Soal Polemik Pajak Pulsa dkk, Ini Penjelasan Gamblang Stafsus Sri Mulyani

Yustinus Prastowo: PMK 06/2021 terkait pemungutan pajak penjualan pulsa/kartu perdana, voucer, dan token listrik tidak perlu terjadi polemik dan kontroversi.


Soal Polemik Pajak Pulsa dkk, Ini Penjelasan Gamblang Stafsus Sri Mulyani
Staf Khusus Menteri Keuangan Bidang Komunikasi Strategis, Yustinus Prastowo dalam Webinar Akurat bertemakan 'Resesi di Depan Mata: Indonesia Harus Apa?' didukung oleh Lembaga Penjamin Simpanan (LPS) dan Bank Mandiri, Jakarta, Selasa (25/8/2020). (Dokumentasi: Screenshot Webinar Akurat)

AKURAT.CO Staf Khusus Menteri Keuangan Bidang Komunikasi Strategis Yustinus Prastowo menyatakan Peraturan Menteri Keuangan (PMK) 06/2021 terkait pemungutan pajak atas penjualan pulsa/kartu perdana, voucer, dan token listrik sesungguhnya tidak perlu terjadi polemik dan kontroversi. Sebab, ini menguntungkan publik dan negara.

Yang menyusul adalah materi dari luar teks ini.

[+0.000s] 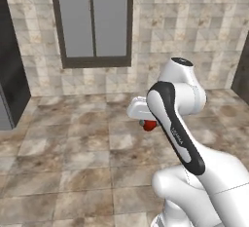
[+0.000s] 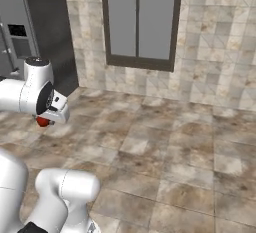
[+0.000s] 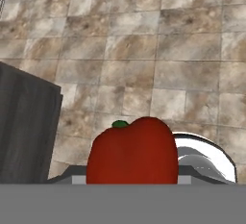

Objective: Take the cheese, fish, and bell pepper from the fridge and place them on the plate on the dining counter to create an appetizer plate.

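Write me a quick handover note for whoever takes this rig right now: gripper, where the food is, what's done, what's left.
Gripper: shut on the bell pepper, held in the air above the tiled floor.
Fridge: at the far left of the right base view, doors look shut.
Done: the pepper is out of the fridge.
Left: carry it to the plate on the dining counter. Cheese and fish cannot be judged from these pictures, so check them.

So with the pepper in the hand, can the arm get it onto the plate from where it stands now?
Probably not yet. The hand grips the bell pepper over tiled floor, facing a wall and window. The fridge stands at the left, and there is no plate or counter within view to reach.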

“Jadi sesungguhnya tak perlu terjadi polemik dan kontroversi. Ini hal yang biasa, bahkan menguntungkan publik dan negara,” katanya dalam cuitan di akun Twitter @prastow yang dikutip Akurat.co di Jakarta, Sabtu (30/1/2021).

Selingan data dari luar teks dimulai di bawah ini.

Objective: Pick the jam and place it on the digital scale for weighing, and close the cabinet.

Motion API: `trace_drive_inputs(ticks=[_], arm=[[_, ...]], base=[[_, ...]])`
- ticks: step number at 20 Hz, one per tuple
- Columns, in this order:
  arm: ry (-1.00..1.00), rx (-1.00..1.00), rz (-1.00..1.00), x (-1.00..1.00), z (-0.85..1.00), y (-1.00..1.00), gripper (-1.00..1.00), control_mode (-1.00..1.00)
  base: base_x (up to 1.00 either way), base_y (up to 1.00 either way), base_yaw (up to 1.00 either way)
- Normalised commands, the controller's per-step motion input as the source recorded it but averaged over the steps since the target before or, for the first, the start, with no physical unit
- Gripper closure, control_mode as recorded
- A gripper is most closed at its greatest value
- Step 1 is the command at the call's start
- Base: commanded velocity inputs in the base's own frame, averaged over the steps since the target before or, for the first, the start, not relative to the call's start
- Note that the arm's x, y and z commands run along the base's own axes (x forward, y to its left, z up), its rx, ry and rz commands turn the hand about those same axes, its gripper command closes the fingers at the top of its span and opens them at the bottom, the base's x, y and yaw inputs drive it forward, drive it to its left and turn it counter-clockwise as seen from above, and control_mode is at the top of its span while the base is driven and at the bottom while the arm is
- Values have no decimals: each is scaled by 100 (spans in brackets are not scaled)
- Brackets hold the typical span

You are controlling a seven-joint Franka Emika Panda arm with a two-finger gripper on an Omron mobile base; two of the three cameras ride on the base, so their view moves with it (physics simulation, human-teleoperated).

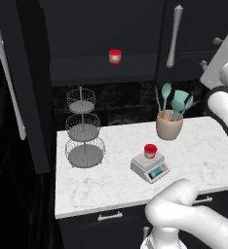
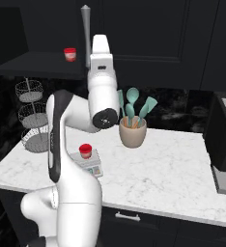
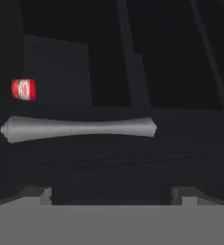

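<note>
Setting: a domestic kitchen. White marble-pattern counter (image 1: 199, 151) over black drawers (image 1: 111, 221), black wall cabinet (image 1: 194, 29) at upper frame. Utensil crock (image 1: 169, 127), three-tier wire basket stand (image 1: 83, 129), digital scale (image 1: 150, 167). Dark appliance (image 2: 223, 140) at right edge, possibly a coffee machine.

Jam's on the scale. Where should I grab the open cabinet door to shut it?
Take the cabinet door's bar handle at its slim middle, coming straight at its front with the open gripper. It runs crosswise between the jaws and flares at both ends.
</note>
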Motion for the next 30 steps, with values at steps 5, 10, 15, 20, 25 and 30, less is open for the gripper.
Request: trace_drive_inputs(ticks=[5, 10, 15, 20, 25, 30], arm=[[0, -11, 8, -100, 62, 33, -100, -100], [-12, -11, 9, -76, 30, 77, -100, -100], [-30, 6, 9, -33, -28, 100, -100, -100], [-6, 5, 6, -35, -15, 100, -100, -100], [-1, 2, 8, -7, -15, 92, -100, -100], [-3, 0, 8, 0, -31, 33, -100, -100]], base=[[0, 0, 0], [0, 0, 0], [0, 0, 0], [0, 0, 0], [0, 0, 0], [0, 0, 0]])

Ia juga memaparkan sejarah Pajak Pertambahan Nilai (PPN) atas jasa telekomunikasi yang mengalami perkembangan pesat mulai sarana transmisinya dari kabel berubah ke voucer fisik dan kini serba elektronik.

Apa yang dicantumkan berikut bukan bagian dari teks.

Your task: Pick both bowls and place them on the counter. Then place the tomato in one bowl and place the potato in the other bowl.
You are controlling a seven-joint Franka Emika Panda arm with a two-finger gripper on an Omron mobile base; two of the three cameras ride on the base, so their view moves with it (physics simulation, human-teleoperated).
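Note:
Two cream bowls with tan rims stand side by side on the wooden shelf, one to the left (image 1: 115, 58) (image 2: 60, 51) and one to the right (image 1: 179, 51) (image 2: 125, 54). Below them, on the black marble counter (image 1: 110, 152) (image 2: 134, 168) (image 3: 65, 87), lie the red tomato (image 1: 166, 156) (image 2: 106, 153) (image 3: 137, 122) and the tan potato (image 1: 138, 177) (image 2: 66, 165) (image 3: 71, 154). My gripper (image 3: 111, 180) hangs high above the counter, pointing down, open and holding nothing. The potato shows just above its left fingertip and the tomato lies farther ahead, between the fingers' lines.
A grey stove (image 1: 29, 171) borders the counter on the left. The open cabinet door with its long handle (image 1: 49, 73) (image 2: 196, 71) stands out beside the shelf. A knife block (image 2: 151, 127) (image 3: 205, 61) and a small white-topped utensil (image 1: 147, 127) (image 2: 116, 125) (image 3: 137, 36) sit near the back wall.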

Ia menuturkan, PPN atas jasa telekomunikasi sudah ada sejak UU Nomor 8 tahun 1983 atau sejak terbit Peraturan Pemerintah 28 tahun 1988 yang spesifik mengatur PPN jasa telekomunikasi.

Adapun pemungut PPN jasa telekomunikasi saat ini hanya Perumtel yang merupakan penyedia jasa telekomunikasi satu-satunya. Kemudian kelak menjadi PT Telkom dan melahirkan PT Telkomsel.

"Saat itu ya belum bicara pulsa atau kartu perdana, yang baru muncul di medio 1990-an. Ingat ya," katanya.

Seiring perkembangan zaman dan kecanggihan teknologi, kata Yustinus, penyedia jasa telekomunikasi pun mulai berevolusi model bisnis yang semakin canggih. Sehingga, pada akhirnya memungut PPN.

“Jika dulu Perumtel sebagai pengusaha yang wajib memungut PPN atas penyerahan jasa telekomunikasi, kini tentu saja wajib dilakukan seluruh provider jasa telekomunikasi. Mekanismenya normal, PPN dipungut di tiap mata rantai dengan PPN yang dibayar dapat dikurangkan. Yang disetor selisihnya," paparnya.